Justice minister Rory Stewart, who answered an urgent question from Mr Burgon on the subject on the government’s behalf, admitted the matter was “very serious”, adding: “There are big lessons that need to be drawn from this”.
Immediately after the urgent question on probation reforms, Mr Grayling’s ministerial record was attacked again as MPs scrutinised the payments to Eurotunnel.
In exchange for the cash, the firm has dropped legal action over the “secretive” process used to agree shipping contracts aimed at ensuring critical supplies are maintained in the event Britain leaves the EU without agreement on 29 March.
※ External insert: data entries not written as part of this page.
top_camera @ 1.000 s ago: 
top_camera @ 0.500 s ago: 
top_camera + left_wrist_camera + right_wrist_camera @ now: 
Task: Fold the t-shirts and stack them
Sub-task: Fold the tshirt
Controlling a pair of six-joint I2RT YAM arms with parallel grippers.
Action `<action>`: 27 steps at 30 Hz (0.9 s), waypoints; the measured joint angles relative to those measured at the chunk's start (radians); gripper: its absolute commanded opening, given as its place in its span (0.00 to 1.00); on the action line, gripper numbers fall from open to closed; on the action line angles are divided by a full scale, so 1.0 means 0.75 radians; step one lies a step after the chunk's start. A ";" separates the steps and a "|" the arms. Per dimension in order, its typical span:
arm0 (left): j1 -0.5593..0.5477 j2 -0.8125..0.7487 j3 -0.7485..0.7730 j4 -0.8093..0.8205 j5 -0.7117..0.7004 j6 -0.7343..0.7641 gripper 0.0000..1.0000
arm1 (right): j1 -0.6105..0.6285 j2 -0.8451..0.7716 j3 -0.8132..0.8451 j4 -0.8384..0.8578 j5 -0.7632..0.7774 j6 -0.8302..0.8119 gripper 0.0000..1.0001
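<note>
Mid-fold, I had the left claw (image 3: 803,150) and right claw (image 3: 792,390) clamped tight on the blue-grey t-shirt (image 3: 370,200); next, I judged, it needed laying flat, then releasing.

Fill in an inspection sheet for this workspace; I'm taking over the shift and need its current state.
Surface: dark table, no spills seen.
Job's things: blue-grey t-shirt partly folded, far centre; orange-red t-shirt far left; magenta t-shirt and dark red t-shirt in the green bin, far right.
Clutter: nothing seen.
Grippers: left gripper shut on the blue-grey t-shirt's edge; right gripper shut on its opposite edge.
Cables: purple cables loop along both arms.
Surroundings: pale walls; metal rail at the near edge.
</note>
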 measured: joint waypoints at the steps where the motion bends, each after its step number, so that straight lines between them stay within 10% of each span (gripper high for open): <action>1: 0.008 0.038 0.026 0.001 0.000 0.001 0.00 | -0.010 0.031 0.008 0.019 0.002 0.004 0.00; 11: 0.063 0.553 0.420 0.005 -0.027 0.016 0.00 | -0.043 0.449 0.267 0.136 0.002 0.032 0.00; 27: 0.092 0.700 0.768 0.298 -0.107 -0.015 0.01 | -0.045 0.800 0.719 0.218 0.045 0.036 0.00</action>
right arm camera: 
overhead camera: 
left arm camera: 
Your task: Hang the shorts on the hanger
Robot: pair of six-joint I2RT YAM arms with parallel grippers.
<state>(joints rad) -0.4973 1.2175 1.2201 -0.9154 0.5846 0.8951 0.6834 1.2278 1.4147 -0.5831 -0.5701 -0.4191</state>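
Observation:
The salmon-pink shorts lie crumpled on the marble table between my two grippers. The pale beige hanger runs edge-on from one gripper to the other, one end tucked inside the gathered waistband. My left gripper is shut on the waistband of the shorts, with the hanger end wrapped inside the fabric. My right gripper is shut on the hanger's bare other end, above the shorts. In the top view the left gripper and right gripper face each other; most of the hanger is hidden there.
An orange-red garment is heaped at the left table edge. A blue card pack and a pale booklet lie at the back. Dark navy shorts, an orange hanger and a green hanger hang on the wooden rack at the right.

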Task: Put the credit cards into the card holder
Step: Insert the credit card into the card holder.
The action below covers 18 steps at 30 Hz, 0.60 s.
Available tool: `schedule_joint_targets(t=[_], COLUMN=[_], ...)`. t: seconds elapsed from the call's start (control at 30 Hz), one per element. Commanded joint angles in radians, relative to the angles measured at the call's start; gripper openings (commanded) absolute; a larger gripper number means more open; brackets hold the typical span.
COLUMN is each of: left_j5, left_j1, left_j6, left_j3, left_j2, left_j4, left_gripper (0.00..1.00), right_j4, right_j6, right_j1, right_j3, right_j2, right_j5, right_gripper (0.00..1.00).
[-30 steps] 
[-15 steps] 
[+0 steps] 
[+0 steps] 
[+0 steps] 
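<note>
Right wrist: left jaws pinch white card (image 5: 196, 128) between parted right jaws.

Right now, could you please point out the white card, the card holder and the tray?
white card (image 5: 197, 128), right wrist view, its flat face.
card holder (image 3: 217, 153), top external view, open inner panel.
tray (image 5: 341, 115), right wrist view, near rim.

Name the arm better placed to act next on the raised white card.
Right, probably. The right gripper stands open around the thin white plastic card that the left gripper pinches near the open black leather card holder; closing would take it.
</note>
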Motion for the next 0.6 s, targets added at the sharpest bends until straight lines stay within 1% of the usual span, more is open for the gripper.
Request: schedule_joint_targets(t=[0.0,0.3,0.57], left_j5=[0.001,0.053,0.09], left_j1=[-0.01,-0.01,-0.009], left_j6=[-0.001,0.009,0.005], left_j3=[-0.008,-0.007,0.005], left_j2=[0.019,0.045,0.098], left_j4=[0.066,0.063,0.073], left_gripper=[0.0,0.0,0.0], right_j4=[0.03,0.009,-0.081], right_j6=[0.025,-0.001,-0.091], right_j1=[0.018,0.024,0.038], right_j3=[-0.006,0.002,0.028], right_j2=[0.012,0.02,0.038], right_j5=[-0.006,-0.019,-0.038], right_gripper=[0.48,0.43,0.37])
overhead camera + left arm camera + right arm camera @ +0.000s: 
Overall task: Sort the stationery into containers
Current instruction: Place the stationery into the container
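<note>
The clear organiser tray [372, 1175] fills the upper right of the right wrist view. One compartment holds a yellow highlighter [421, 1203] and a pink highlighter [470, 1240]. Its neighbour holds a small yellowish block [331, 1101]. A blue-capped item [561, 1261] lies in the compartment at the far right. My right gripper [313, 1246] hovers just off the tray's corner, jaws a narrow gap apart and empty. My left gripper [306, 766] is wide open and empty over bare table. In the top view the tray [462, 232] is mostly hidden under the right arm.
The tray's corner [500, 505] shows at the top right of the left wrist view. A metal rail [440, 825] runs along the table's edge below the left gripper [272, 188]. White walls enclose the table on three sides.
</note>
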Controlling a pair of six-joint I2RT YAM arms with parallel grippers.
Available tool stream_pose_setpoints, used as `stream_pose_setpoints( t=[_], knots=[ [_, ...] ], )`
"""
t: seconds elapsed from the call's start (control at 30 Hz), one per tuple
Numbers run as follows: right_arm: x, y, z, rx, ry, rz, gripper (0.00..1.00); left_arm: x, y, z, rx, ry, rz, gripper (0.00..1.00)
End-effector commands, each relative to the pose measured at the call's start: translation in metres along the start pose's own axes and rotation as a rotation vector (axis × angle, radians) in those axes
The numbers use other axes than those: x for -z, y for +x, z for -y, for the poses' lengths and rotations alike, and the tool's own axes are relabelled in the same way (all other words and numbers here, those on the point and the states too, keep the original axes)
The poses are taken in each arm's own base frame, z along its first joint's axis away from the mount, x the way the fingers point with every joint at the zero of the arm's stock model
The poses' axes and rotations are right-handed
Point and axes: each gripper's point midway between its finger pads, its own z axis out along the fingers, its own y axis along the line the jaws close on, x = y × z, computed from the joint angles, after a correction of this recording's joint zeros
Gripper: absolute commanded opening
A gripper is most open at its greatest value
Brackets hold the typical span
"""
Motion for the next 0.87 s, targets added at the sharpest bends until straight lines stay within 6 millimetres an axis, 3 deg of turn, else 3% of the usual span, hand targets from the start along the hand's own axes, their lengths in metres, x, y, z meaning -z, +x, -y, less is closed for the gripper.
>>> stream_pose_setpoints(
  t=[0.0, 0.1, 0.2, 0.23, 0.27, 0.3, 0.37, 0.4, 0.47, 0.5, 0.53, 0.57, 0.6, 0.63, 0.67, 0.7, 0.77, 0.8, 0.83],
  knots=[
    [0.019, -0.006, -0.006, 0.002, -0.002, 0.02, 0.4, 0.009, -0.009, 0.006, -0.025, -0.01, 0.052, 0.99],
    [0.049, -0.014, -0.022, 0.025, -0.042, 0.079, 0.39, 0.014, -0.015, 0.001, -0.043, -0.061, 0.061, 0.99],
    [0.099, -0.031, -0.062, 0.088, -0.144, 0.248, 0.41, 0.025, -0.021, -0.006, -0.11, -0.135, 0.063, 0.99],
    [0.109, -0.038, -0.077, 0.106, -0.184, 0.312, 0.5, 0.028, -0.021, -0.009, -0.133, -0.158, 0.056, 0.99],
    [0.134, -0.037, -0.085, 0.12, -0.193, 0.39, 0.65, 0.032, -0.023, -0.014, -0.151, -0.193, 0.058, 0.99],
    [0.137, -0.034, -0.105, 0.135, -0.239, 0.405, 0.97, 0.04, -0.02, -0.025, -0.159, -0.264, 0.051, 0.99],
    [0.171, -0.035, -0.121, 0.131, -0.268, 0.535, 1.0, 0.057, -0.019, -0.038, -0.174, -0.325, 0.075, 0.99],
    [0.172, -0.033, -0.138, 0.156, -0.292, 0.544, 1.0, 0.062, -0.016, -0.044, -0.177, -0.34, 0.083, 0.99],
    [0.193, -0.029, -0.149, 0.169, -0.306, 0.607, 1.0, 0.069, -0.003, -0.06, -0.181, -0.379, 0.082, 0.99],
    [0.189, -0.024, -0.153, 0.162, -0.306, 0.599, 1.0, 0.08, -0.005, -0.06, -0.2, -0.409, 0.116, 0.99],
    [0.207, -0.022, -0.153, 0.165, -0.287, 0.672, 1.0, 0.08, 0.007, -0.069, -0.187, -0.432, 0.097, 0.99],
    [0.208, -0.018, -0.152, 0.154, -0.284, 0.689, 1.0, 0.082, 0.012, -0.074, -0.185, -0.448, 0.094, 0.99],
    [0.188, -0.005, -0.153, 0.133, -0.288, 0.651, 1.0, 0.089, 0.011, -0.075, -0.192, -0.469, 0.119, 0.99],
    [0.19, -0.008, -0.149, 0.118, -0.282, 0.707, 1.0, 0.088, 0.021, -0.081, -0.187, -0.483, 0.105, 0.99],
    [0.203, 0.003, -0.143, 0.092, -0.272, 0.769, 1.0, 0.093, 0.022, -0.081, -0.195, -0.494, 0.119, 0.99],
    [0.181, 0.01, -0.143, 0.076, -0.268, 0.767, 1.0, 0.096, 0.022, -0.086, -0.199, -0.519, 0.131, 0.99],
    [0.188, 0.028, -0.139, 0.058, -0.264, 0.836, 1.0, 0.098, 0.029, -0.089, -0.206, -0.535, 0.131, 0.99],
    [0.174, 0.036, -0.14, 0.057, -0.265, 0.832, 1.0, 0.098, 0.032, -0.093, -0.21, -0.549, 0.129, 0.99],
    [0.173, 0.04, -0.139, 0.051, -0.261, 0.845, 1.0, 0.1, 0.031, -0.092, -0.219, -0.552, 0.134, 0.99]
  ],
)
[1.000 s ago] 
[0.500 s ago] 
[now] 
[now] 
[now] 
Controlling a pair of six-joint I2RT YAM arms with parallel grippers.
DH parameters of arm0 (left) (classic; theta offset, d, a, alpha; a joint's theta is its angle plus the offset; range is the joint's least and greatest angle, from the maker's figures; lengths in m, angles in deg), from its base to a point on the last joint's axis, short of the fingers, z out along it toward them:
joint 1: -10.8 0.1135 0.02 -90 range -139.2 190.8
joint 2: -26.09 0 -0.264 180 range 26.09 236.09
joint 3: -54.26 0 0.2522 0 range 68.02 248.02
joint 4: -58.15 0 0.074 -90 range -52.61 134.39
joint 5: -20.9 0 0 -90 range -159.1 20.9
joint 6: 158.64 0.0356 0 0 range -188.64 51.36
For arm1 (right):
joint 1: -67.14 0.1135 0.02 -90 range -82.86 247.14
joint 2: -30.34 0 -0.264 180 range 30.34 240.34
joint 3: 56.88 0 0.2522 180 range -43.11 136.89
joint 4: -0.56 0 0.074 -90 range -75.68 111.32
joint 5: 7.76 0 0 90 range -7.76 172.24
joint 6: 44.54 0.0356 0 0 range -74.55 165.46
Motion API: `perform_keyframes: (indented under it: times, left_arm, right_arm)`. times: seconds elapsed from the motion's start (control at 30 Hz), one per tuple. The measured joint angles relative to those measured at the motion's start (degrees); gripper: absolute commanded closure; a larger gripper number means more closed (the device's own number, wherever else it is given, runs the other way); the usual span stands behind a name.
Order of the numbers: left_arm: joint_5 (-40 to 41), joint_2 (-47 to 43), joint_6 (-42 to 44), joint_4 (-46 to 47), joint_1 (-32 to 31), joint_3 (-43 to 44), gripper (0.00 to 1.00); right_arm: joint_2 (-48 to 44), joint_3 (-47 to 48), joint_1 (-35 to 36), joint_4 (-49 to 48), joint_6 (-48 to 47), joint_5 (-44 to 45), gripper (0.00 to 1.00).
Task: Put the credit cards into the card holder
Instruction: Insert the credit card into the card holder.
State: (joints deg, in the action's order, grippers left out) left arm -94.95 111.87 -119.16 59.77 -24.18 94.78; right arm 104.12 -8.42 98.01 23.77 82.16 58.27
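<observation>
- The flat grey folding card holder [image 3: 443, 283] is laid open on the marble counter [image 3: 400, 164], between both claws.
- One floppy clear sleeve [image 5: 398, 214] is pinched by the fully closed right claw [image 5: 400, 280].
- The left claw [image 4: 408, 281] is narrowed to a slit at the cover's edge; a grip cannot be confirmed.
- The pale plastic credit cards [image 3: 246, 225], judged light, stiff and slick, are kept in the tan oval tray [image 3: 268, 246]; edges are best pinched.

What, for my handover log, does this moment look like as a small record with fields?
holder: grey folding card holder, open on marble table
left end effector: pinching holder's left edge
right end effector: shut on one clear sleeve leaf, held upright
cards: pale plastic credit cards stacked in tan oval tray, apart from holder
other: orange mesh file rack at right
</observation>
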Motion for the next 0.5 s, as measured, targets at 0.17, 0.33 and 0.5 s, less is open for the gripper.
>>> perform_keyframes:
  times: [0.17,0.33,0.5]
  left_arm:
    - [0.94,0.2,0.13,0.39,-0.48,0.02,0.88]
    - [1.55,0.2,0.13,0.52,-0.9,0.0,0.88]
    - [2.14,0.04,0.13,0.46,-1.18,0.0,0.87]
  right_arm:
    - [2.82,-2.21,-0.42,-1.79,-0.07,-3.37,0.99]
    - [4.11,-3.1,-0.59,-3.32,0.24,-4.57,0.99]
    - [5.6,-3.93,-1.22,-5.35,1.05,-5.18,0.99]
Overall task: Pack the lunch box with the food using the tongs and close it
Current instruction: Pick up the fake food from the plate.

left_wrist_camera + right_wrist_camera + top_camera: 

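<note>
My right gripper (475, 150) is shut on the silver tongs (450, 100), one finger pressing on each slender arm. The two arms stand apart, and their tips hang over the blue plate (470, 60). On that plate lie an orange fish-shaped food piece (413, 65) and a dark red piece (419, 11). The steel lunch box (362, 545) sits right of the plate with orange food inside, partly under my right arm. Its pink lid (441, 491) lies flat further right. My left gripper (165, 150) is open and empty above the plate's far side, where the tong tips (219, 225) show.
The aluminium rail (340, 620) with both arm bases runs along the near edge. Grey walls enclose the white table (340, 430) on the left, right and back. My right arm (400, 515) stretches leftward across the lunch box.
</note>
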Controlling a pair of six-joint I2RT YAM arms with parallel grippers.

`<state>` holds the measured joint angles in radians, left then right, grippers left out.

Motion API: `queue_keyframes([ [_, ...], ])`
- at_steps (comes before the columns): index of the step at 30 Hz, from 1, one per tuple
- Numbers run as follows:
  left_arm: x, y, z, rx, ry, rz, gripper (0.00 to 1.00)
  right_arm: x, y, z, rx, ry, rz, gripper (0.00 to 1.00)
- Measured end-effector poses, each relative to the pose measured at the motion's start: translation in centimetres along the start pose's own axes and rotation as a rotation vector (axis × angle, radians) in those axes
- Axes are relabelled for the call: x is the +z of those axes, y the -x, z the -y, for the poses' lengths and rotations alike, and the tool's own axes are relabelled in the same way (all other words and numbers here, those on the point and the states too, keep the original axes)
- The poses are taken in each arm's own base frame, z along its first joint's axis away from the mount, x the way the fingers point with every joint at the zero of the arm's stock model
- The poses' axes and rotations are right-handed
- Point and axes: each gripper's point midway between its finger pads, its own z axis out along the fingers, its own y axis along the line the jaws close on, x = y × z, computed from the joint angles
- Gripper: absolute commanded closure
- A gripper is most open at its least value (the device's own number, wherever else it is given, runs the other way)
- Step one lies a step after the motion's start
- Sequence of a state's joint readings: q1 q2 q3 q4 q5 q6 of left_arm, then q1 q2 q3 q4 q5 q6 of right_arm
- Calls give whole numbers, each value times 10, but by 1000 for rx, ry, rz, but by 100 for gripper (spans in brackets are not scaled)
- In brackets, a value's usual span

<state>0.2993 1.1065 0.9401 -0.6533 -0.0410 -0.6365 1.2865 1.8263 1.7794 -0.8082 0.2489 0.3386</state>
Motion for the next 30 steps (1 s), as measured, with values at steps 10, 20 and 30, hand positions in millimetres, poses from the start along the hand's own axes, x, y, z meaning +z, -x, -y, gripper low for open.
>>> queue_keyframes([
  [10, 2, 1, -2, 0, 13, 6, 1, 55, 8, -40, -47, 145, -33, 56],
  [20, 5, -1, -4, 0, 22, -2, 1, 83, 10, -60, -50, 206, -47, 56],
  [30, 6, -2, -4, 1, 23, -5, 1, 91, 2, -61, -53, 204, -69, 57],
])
One of those government contracts, signed with Seaborne Freight, was heavily criticised after it was revealed the company did not have any ferries.
The deal was subsequently scrapped by the government after its financial backer Arklow Shipping pulled out.
Despite Mr Grayling’s Department for Transport being responsible for the shipping contracts, Health Secretary Matt Hancock answered an urgent question on the Eurotunnel payment on behalf of the government.
This saw Mr Hancock branded a “human shield” for his cabinet colleague.
Labour’s shadow transport secretary Andy McDonald attacked Mr Grayling’s absence from the Commons, telling MPs: “Once again the transport secretary is not in his place to answer a question that’s been directed to him.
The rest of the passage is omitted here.